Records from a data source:

*-*-*

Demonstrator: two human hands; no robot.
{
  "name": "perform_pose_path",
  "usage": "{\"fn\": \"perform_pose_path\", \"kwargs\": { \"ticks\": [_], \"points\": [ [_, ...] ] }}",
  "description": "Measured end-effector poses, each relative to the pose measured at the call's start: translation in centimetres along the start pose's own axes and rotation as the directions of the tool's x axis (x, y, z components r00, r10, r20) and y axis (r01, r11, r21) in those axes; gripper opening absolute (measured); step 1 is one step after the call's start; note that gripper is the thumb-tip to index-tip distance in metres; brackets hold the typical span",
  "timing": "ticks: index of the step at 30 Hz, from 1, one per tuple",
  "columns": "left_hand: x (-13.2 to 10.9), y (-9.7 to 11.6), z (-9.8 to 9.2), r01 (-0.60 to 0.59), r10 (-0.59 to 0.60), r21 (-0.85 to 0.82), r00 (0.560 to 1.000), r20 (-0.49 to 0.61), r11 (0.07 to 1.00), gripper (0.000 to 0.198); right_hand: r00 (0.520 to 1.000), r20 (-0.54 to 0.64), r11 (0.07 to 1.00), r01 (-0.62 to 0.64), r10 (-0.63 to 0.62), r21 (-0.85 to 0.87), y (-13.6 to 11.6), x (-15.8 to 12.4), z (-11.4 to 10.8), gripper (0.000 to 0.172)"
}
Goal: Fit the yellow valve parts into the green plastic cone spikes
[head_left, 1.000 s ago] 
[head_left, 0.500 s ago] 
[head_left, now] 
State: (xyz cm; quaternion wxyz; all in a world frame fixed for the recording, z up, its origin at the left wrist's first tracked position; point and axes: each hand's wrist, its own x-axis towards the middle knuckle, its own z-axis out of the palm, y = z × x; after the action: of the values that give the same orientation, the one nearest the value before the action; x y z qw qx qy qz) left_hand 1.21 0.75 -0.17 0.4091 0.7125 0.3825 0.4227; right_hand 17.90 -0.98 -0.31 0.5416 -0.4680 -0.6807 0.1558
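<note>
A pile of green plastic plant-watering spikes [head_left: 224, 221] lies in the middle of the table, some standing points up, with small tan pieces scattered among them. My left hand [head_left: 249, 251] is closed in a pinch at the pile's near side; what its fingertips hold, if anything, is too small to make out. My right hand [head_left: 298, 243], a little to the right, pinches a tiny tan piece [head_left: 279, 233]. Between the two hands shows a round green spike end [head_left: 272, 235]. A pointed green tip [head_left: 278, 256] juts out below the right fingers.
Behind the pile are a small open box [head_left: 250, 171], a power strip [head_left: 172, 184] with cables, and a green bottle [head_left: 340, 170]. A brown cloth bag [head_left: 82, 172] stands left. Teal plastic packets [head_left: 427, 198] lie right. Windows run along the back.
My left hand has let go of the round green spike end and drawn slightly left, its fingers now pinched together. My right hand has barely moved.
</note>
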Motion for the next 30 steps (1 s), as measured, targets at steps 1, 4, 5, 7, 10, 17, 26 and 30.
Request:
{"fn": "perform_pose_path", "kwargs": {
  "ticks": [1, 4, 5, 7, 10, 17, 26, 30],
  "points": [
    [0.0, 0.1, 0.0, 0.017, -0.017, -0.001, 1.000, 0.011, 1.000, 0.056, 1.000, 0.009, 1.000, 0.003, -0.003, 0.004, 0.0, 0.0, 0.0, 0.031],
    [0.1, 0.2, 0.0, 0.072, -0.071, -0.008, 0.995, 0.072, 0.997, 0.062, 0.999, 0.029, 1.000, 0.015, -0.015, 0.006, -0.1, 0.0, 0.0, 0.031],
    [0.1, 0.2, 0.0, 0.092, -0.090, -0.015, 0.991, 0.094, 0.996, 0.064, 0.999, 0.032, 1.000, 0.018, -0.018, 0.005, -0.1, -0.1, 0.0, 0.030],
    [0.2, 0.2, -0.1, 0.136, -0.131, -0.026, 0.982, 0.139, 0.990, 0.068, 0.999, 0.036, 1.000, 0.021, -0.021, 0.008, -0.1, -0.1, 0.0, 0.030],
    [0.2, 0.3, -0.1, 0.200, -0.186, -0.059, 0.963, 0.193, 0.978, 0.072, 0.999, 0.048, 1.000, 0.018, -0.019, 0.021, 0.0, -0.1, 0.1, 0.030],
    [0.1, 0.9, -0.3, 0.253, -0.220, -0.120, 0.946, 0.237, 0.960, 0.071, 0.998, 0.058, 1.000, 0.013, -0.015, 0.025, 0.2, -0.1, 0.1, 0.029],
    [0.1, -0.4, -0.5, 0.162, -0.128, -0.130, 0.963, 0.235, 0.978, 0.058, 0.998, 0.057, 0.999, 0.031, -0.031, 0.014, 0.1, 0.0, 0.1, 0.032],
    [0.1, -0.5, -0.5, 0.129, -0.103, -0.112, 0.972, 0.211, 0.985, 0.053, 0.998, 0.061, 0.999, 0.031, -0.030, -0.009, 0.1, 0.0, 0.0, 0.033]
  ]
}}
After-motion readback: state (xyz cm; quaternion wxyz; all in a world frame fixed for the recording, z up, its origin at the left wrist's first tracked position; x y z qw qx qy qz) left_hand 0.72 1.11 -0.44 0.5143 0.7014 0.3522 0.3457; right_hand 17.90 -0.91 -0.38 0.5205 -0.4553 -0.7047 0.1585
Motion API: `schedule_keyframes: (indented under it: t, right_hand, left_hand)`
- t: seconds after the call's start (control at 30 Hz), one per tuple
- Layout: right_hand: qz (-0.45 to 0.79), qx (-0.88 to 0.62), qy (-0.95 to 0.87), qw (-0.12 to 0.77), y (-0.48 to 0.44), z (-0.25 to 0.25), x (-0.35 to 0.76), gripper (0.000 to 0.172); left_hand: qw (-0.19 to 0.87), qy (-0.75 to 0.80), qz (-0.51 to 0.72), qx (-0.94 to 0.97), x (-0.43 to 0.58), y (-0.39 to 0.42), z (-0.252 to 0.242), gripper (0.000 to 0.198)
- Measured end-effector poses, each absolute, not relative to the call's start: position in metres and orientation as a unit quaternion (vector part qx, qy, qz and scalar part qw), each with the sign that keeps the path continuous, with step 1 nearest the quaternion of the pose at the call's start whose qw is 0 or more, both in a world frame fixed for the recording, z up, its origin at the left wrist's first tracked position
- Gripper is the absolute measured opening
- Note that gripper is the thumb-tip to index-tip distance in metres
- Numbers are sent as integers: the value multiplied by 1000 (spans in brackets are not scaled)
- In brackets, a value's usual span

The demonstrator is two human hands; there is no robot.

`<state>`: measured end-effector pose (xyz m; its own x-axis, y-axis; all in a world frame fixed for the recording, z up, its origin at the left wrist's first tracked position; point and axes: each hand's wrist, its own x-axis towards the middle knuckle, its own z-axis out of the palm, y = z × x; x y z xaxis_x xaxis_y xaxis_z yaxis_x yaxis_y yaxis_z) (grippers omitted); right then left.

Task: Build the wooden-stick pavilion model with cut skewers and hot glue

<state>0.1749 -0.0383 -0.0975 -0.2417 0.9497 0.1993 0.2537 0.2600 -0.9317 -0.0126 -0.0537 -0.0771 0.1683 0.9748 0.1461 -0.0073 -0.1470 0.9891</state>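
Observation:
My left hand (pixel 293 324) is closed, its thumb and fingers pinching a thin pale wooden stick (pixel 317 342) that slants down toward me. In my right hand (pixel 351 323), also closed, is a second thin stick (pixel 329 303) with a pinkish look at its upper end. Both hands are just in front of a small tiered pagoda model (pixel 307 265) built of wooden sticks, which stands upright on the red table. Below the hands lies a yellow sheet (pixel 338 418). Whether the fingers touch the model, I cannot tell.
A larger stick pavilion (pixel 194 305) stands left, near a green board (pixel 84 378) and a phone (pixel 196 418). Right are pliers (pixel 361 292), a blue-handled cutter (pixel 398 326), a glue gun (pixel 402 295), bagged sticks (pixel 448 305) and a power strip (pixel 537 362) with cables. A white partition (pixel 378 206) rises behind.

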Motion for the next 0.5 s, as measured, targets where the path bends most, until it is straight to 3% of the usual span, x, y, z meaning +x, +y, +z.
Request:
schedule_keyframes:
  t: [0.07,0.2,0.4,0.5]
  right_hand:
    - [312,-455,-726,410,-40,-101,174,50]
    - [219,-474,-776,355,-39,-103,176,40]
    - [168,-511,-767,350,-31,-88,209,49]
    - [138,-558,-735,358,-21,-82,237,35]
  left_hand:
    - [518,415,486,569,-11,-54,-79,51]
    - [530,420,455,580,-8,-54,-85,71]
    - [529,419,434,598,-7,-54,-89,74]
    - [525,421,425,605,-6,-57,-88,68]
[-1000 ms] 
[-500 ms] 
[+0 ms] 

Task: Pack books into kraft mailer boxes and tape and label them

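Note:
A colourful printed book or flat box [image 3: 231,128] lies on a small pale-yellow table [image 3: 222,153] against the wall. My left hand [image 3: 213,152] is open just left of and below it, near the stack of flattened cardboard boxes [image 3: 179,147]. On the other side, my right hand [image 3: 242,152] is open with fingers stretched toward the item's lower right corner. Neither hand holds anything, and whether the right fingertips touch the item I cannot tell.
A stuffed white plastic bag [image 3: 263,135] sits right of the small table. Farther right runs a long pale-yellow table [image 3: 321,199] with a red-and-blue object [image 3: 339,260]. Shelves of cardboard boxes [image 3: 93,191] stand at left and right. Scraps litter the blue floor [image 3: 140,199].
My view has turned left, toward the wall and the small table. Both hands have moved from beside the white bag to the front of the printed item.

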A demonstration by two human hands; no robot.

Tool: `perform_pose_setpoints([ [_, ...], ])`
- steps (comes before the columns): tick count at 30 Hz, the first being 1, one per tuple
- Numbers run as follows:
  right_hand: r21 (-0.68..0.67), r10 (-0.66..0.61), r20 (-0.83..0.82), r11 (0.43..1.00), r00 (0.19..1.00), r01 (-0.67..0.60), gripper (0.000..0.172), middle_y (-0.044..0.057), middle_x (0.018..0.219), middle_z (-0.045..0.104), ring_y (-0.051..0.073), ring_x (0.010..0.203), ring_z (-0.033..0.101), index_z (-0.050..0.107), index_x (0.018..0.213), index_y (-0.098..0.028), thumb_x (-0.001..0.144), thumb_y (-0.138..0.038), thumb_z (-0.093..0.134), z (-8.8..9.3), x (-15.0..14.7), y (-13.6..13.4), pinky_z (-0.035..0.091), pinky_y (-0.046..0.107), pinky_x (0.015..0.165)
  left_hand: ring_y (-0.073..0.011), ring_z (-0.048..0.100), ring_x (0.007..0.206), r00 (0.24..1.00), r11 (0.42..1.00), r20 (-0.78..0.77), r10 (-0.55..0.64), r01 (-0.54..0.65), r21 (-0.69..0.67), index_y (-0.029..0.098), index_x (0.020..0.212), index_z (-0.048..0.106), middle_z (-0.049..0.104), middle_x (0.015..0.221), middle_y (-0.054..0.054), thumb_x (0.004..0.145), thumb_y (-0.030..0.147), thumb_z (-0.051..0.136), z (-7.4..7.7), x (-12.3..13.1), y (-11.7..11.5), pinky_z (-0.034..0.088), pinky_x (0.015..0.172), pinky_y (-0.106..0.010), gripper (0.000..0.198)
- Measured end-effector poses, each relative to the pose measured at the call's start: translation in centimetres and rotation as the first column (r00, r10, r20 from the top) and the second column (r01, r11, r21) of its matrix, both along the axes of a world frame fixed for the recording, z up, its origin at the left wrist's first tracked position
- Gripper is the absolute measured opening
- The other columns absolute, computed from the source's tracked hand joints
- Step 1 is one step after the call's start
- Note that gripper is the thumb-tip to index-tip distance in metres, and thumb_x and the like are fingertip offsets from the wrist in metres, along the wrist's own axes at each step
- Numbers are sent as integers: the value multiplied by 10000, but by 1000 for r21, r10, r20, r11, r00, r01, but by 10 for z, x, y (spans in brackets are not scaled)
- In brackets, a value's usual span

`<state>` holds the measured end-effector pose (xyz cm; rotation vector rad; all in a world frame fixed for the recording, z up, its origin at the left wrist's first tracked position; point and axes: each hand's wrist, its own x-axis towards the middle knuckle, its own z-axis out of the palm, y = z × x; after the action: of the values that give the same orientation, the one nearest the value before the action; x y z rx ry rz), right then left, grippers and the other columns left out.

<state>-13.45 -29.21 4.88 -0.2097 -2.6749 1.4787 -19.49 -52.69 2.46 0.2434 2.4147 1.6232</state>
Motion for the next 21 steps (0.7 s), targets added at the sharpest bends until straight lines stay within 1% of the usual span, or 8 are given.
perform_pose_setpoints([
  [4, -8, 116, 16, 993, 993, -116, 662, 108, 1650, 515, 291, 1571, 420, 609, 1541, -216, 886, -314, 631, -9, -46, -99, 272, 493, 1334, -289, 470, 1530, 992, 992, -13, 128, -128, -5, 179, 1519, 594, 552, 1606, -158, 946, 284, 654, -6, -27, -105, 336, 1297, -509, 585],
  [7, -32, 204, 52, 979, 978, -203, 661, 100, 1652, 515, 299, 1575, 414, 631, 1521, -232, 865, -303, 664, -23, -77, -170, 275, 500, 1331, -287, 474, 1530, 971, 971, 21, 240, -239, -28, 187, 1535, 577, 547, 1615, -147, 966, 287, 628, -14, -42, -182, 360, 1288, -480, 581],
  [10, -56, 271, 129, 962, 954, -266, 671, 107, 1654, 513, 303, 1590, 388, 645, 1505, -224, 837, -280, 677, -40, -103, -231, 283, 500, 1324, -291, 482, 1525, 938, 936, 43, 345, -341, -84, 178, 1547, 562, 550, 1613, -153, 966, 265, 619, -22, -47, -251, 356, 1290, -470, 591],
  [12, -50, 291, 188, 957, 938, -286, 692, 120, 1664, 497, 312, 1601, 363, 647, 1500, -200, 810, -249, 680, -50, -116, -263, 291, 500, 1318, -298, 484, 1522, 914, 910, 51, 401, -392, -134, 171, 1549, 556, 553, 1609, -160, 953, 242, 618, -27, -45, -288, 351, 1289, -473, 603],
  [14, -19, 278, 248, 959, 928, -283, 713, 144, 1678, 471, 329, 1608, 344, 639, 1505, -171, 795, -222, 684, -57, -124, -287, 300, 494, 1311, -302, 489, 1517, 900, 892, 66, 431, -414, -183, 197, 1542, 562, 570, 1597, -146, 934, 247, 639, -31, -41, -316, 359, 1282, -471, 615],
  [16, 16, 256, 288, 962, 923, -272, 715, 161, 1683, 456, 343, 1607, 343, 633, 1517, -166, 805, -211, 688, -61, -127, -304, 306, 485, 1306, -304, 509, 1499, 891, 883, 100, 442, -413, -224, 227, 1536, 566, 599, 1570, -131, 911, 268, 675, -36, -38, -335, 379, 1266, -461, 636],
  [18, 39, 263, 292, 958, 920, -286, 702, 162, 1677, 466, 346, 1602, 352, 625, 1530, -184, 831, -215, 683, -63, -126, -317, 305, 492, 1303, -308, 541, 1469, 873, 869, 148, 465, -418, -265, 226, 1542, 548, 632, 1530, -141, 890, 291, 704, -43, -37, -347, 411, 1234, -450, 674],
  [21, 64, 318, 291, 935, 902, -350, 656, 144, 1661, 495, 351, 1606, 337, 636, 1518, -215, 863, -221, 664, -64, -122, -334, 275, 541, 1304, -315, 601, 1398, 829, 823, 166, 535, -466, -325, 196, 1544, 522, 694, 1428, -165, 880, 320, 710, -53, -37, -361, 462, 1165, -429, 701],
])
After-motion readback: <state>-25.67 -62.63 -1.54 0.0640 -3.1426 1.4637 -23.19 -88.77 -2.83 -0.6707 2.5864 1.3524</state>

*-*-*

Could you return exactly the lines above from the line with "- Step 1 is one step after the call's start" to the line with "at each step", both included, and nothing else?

- Step 1 is one step after the call's start
- Note that gripper is the thumb-tip to index-tip distance in metres, and thumb_x and the like are fingertip offsets from the wrist in metres, along the wrist's own axes at each step

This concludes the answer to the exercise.